Joe Gibbs' cars beautifully finished one, two and three.
Whatever you like in sports, you could find it in Daytona. There was bumping and grinding and close racing, and even the makings of a feud.
Last season’s champion, Joey Logano, was angry that fellow Ford driver Michael McDowell didn’t offer the push Logano expected at the end of the race. After the race, Logano walked to McDowell's car, pointed to the Ford insignia, and wondered why McDowell abandoned him.
Logano is a star. McDowell is a guy whose name you probably didn’t know before Sunday. Rarely does McDowell get a chance to compete for a victory. On Sunday, he did, and he took it.
These guys are at opposite ends of the socioeconomic racing spectrum. Logano can relax at the track in a nice champion worthy motor home. When McDowell needs a break, he probably puts up a tent.
The underdog’s allegiance was not to his manufacturer, but to his team and to himself.
So how do these guys treat each other Sunday? Probably they don’t do anything. Logano might be so far in front of McDowell that all McDowell can do is wave and wish him a good trip. Yet, what’s NASCAR without a feud, even if it wears off the next time the flag is waved.
NASCAR gathers at Atlanta Motor Speedway on Sunday for the Folds of Honor QuikTrip 500. I hadn’t planned to watch. But after the Daytona 500, and all the promise it showcased, I have to catch at least part of it.
Short takes: Celebrate Hurricanes’ celebrations; Charlotte, N.C., really?
▪ The worst seats at Spectrum Center for the All-Star Game went for $1,000 up to two days before the game, and some of the good seats went for $5,000. I’m not inflating those numbers. By Sunday, the price predictably dropped by half…
▪ Hockey? I don't follow it. But I’ll watch the Carolina Hurricanes celebrate at home after a victory.

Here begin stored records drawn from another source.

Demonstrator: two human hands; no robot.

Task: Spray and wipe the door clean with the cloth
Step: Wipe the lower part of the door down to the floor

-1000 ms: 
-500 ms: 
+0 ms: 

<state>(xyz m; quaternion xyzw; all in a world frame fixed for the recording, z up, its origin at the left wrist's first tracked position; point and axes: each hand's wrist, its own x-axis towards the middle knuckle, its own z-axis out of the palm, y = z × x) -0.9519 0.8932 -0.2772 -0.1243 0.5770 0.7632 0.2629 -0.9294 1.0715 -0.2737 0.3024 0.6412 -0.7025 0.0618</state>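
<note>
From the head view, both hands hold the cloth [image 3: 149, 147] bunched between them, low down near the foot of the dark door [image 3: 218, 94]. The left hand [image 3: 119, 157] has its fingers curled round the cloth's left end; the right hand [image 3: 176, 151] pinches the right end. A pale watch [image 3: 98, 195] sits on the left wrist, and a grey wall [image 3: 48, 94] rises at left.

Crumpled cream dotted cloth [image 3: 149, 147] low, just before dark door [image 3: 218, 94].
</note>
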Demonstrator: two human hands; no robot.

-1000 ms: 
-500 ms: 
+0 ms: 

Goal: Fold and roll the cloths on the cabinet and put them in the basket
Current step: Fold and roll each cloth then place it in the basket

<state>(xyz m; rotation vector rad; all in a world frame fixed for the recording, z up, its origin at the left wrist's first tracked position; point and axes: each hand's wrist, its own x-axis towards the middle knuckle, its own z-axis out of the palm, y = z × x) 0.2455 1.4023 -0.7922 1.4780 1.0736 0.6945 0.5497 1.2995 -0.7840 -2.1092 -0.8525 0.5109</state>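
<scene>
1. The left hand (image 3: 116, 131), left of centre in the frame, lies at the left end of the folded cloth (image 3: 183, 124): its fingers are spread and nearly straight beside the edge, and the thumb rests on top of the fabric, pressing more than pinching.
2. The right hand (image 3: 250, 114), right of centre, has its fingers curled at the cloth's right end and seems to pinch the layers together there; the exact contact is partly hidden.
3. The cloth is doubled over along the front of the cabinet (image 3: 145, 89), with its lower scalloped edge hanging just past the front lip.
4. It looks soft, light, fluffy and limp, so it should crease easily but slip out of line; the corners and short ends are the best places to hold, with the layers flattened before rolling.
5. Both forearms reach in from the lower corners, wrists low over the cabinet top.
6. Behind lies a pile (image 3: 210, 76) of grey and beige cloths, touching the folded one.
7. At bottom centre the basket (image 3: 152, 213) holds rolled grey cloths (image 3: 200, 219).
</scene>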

Their baseball takeoff was great. The pitcher throws, the batter hits and tosses his bat as he begins to circle imaginary bases. Fans love it and the players enjoy it.

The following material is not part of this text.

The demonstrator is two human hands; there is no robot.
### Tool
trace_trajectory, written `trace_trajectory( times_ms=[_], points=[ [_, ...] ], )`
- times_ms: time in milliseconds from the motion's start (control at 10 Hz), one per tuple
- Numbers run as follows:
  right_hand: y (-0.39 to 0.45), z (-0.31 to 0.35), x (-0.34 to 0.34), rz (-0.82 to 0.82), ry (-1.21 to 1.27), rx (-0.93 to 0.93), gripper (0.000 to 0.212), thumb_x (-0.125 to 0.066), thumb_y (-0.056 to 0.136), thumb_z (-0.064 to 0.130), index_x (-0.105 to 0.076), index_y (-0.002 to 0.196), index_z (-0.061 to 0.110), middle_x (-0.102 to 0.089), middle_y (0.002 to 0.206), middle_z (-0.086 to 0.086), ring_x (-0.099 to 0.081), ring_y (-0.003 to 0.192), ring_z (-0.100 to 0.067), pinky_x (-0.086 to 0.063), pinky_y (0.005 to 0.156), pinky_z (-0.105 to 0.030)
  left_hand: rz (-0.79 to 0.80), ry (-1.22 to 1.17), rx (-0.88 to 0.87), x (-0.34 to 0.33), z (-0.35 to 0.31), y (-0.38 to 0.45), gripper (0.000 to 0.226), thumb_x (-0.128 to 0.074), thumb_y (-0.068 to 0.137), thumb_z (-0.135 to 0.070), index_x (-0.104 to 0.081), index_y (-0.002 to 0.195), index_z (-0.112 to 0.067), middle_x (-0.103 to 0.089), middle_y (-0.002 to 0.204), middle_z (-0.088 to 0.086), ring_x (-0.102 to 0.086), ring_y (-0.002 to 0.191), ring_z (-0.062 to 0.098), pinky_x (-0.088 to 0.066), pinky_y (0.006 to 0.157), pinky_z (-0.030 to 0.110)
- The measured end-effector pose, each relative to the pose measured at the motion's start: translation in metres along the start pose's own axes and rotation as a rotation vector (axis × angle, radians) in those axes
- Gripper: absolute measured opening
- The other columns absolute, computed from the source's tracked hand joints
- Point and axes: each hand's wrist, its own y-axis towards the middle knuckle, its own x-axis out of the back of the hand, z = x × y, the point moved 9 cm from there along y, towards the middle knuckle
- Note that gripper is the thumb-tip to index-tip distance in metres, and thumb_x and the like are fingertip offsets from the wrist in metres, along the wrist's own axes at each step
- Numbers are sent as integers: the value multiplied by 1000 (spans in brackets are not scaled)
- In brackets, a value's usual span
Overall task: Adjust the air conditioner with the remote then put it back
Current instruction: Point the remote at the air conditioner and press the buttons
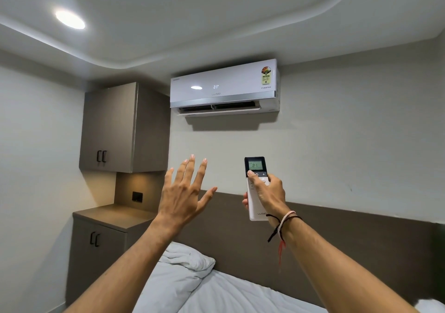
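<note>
Aiming slim white remote with lit screen (256, 187) at white wall-mounted air conditioner (224, 87): right hand (267, 192) grips it, thumb on buttons; left hand (184, 192) empty, fingers spread.

We see a white rectangular wall-mounted air conditioner (224, 87) with a silver strip along its lower front edge. It hangs high on the pale wall, close under the ceiling. Its front shows a lit number, which looks like 22, and a colourful label sits at its right upper corner. The flap below is open. Lower, we see a slim white plastic remote with a black top part (256, 187). It stands almost upright, its small screen facing us and showing 21, with the top end toward the unit.
</note>
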Motion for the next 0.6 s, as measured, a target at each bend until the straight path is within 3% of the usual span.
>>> trace_trajectory(
  times_ms=[100,400,600],
  points=[
    [-1,3,3,-10,-9,7,42,-68,93,39,-59,109,1,-74,91,-31,-70,58,-35,-64,62,-46,-1,0,1,1,-2,2,82,-20,94,-69,-34,156,-19,-41,159,20,-46,143,35,-41,110,59],
    [-6,3,8,-2,-58,17,36,-68,94,35,-62,104,1,-73,92,-33,-67,48,-29,-52,39,-25,-2,0,-6,3,-8,5,82,-19,94,-70,-31,157,-19,-39,160,20,-45,143,35,-41,110,60],
    [-2,0,12,-22,-85,-12,40,-72,89,39,-62,107,5,-76,94,-26,-70,55,-27,-53,49,-25,4,-2,-11,2,-13,4,82,-18,94,-69,-31,157,-19,-40,159,21,-45,143,35,-42,110,60]
  ],
)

▪ Almost every story I read about NBA All-Star Game festivities that used a Charlotte dateline followed it with: N.C. The theory is that if the writer doesn’t add N.C. to Charlotte, nobody will know where Charlotte is.
We have an NFL team and an NBA team. We have Michael Jordan and Cam Newton. We have many churches, and almost as many banks. We lead the Southeast in square and rectangular apartment buildings, and almost nobody can match us in cranes.
What I’m saying is, if you don’t know what state Charlotte is in, that’s your fault…
▪ Christy Martin, the longtime women’s lightweight champion, who lives in Charlotte, will promote a boxing card Saturday at CenterStage@NoDa. Charlotte and N.C. fighters will be featured, including Charlotte’s Stevie Massey and Jamaal Gregory, and Wilson’s Kelvin King.
Massey and Gregory are slick boxer-punchers. King is pure power. I’ve seen him fight once. If you weren’t in your seat when the fight began, you missed the quick knockout he delivered.
Doors open at 6 p.m., and fights begin at 7. Ringside tickets are $70, general admission $35, and kids six and under get in free...
That’s boxing in NoDa. There also will be boxing Friday and Saturday at the Cabarrus Arena & Events Center – The Roughest and Toughest Brawl. Fighters without professional experience will fight in three men’s weight classes. Women’s weight classes have yet to be determined; depends on how many enter.
Fighters pay $50 to compete. They’ll fight three one-minute rounds. Winners Friday advance to Saturday’s competition. Tickets are $16 in advance and $20 at the door. Doors open at 6:30, and fights begin at 8 p.m.